Within 72 hours of the baseline visit, a research outcomes assessor blinded to participant treatment status conducted a telephone interview with study participants to complete a second baseline HRSD-17 score as well as the 30-item Inventory of Depressive Symptamology–Clinician Rated56,57; the HRSD-17 was repeated by a research outcomes assessor following each study visit. Subjects also completed the self-report form of the brief Inventory of Depressive Symptamology (QIDS-SR) at baseline and each subsequent study visit; this was used as the secondary outcome measure in the STAR*D study. Primary study outcomes defined by protocol included 2 definitions of remission based on self-report (QIDS-SR score ≤5) and assessment by a blinded rater (HRSD-17 score ≤7). As the former definition was available for more subjects and has been considered the primary outcome in prior STAR*D analyses, the present investigation focused on QIDS-SR–defined outcomes. As in prior articles, irritability58 was defined according to Inventory of Depressive Symptomatology item at study entry.
INTERVENTIONS
All patients were treated with citalopram at level 1, with a goal of achieving symptomatic remission.44 Dosing was directed by a treatment manual (www.star-d.org), which suggests a starting dose of 20 mg/d of citalopram, increased to 40 mg/d by weeks 2 to 4 and 60 mg/d by weeks 4 to 6. Adjustments were allowed to minimize adverse effects, maximize safety, and optimize the likelihood of therapeutic benefit for each patient.
For those individuals entering level 2, treatment was randomized to either citalopram augmentation with buspirone or bupro-pion, or switch to sertraline, venlafaxine, or bupropion. (A small subset of individuals received cognitive therapy in addition to or in lieu of citalopram following level 1.) Treatments at level 3 included switching to nortriptyline or mirtazapine or augmentation (of current antidepressant) with lithium or thyroid hormone. Treatments at level 4 included switching to tranylcypromine or the combination of mirtazapine and venlafaxine.

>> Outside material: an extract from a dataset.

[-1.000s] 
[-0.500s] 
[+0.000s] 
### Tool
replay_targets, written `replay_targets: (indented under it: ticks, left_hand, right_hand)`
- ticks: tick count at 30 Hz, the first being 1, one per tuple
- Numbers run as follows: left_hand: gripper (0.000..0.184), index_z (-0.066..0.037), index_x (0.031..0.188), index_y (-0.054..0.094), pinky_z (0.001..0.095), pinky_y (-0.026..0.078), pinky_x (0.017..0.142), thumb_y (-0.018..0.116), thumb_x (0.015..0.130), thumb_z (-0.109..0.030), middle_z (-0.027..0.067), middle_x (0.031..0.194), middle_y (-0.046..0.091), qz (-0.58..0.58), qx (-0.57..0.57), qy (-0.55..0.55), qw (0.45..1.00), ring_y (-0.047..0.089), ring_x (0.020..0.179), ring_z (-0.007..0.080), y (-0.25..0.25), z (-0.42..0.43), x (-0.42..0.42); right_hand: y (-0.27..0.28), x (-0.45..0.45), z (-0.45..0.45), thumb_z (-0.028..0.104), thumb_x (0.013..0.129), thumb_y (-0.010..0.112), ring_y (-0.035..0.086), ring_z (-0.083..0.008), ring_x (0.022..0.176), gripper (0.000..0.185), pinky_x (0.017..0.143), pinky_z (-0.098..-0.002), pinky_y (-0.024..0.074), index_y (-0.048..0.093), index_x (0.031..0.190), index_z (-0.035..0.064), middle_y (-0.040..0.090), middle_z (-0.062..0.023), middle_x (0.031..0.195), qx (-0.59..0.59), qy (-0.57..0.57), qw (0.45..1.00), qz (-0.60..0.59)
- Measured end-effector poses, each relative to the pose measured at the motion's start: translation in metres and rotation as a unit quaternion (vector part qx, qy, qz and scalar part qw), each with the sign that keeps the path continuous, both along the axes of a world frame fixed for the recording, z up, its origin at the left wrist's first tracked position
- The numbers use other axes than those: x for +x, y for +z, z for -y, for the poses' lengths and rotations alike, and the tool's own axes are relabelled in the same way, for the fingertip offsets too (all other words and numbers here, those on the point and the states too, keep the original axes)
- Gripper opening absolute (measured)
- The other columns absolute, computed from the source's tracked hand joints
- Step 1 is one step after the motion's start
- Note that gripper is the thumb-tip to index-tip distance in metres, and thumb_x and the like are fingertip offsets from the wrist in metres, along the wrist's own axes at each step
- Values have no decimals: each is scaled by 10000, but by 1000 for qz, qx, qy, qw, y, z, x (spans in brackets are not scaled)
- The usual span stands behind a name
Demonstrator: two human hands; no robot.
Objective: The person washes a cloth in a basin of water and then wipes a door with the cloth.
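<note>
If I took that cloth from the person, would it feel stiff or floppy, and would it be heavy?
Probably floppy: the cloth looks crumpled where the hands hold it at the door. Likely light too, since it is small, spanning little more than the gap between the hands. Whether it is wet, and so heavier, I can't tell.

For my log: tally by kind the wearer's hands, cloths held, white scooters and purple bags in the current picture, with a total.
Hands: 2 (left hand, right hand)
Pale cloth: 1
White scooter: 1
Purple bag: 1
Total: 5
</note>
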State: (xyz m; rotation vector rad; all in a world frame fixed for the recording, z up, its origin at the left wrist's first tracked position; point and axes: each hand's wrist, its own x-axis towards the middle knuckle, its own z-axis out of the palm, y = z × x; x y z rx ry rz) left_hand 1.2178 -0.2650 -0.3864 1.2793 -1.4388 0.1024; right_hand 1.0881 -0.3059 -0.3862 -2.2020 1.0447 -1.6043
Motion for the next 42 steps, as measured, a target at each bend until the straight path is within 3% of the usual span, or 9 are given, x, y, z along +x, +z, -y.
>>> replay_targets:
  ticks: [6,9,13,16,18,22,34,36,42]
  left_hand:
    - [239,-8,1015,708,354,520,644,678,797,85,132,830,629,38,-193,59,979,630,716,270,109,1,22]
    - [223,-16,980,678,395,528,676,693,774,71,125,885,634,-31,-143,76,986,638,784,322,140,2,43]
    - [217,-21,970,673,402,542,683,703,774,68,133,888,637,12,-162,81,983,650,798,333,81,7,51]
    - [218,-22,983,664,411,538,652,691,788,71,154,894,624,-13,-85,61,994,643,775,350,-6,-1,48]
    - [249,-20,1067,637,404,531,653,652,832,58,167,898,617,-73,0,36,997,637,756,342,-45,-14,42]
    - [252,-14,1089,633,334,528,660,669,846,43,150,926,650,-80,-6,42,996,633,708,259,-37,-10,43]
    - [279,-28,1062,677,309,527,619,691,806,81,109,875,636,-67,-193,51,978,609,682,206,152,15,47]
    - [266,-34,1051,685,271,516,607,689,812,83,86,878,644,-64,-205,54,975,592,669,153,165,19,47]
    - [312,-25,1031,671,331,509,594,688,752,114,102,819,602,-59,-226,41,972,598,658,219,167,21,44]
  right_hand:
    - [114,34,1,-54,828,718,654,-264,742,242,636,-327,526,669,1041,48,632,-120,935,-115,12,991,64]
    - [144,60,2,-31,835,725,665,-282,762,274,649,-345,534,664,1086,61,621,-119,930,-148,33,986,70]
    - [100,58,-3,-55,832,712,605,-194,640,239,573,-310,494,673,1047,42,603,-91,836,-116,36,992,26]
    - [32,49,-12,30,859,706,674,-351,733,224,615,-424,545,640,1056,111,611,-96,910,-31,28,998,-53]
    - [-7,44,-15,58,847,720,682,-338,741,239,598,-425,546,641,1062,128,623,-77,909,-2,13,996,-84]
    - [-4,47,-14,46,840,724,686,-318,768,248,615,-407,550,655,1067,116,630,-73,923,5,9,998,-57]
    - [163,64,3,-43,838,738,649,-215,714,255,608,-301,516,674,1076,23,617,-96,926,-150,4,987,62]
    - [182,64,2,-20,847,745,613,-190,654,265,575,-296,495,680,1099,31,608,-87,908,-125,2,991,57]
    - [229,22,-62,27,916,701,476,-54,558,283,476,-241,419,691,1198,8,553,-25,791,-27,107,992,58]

At each level, treatment visits occurred at 0, 2, 4, 6, 9, and 12 weeks; an optional 14-week visit could be added if needed. After up to 14 weeks of treatment, all subjects who did not achieve remission were encouraged to enter the subsequent level. Patients could also exit the current level prior to 12 weeks and enter the next level if they experienced intolerable adverse effects, could not reach an optimal antidepressant dose because of adverse effects, or continued to have significant symptoms defined as a QIDS-C16 score of 9 or greater after at least 9 weeks at the maximal tolerable dose. While both remitters and responders could enter the 12-month naturalistic follow-up, the latter group was also encouraged to enter next-step treatment with a goal of achieving remission.
STATISTICAL ANALYSIS
The variables to be considered as putative bipolar spectrum features were selected by consensus among the authors by intersecting those implicated in recent systematic reviews46 with the available data in the STAR* D study. They include aspects of course: episode duration, age at onset, frequency of recurrence; family history of bipolar disorder; and symptoms at study entry: irritability, psychomotor symptoms, hypersomnia, and hyperphagia, as well as manialike and psychosislike subscale items from the PDSQ. To address nonnormal distributions and reflect published criteria for bipolar spectrum features, continuous variables including episode duration and recurrences were dichotomized to indicate episode duration of less than or equal to 3 months and 3 or more prior episodes. In the absence of agreement in the literature on the optimal cutoff for onset age, this variable was considered as a continuous measure, then dichotomized at 25 years of age for consistency with the criteria of Ghaemi and Goodwin.2 The count of PDSQ psy-chosislike and manialike subscale items was dichotomized in primary analyses to indicate presence or absence of at least 1 feature of each, as the distribution of scores was highly skewed to the right. That is, those in the group with psychosis endorsed at least 1 of the PDSQ items used to screen for possible psychotic symptoms within 2 weeks of study entry. For exploratory purposes, associations with scores of 2 or more and 3 or more on each subscale were also examined.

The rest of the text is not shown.